What you need to do. Return, from the lines below, each one that includes the word "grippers".

====== Collected material ======

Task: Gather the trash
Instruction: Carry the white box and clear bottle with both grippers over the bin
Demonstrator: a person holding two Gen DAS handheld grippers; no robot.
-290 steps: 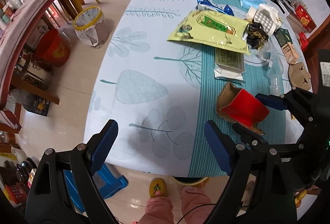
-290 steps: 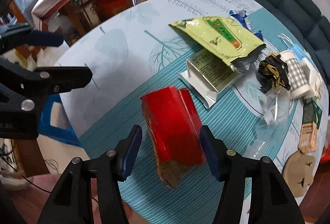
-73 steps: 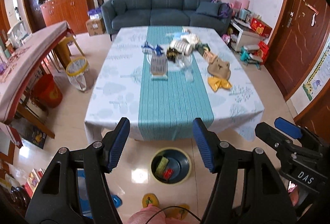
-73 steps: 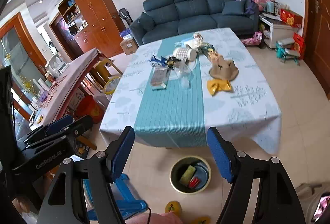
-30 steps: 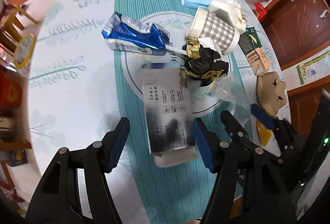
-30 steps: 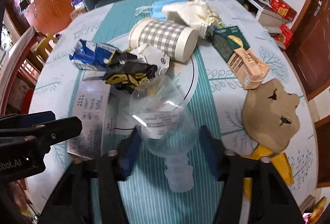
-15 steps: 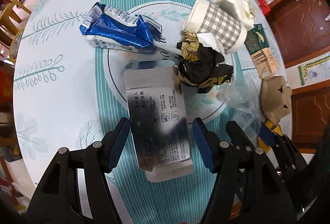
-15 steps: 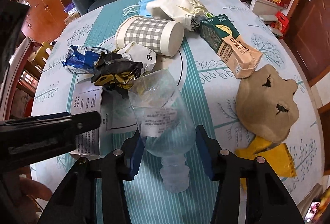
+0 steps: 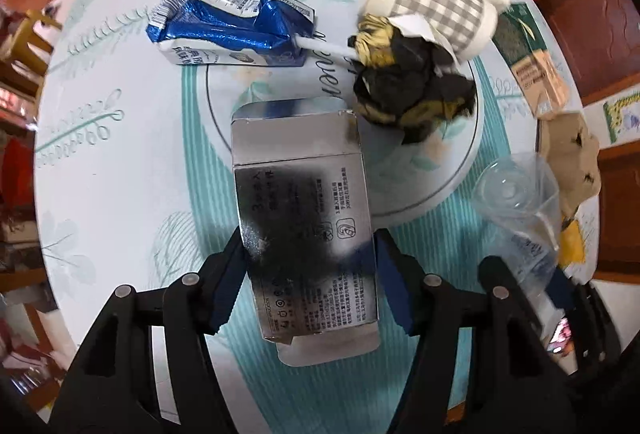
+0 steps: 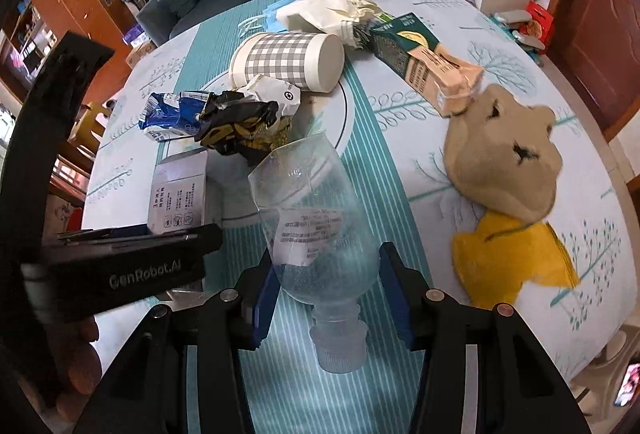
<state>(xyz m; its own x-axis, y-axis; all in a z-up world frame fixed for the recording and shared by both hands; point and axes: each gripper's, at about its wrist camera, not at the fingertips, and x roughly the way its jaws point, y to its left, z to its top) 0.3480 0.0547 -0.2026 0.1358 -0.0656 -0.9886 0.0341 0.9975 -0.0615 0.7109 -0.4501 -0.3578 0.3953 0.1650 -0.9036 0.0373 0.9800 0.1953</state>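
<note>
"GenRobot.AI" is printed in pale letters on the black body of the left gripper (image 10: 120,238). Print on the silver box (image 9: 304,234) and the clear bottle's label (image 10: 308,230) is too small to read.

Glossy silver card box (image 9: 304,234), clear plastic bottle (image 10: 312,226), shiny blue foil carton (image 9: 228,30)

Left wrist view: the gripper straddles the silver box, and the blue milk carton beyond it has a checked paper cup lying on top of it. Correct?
Not quite. The left gripper does straddle the silver box, but the checked paper cup lies apart from the blue milk carton, off to its right, as the left wrist view shows.
</note>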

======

Solved problem.
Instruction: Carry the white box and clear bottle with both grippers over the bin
Demonstrator: a person holding two Gen DAS handheld grippers; no robot.

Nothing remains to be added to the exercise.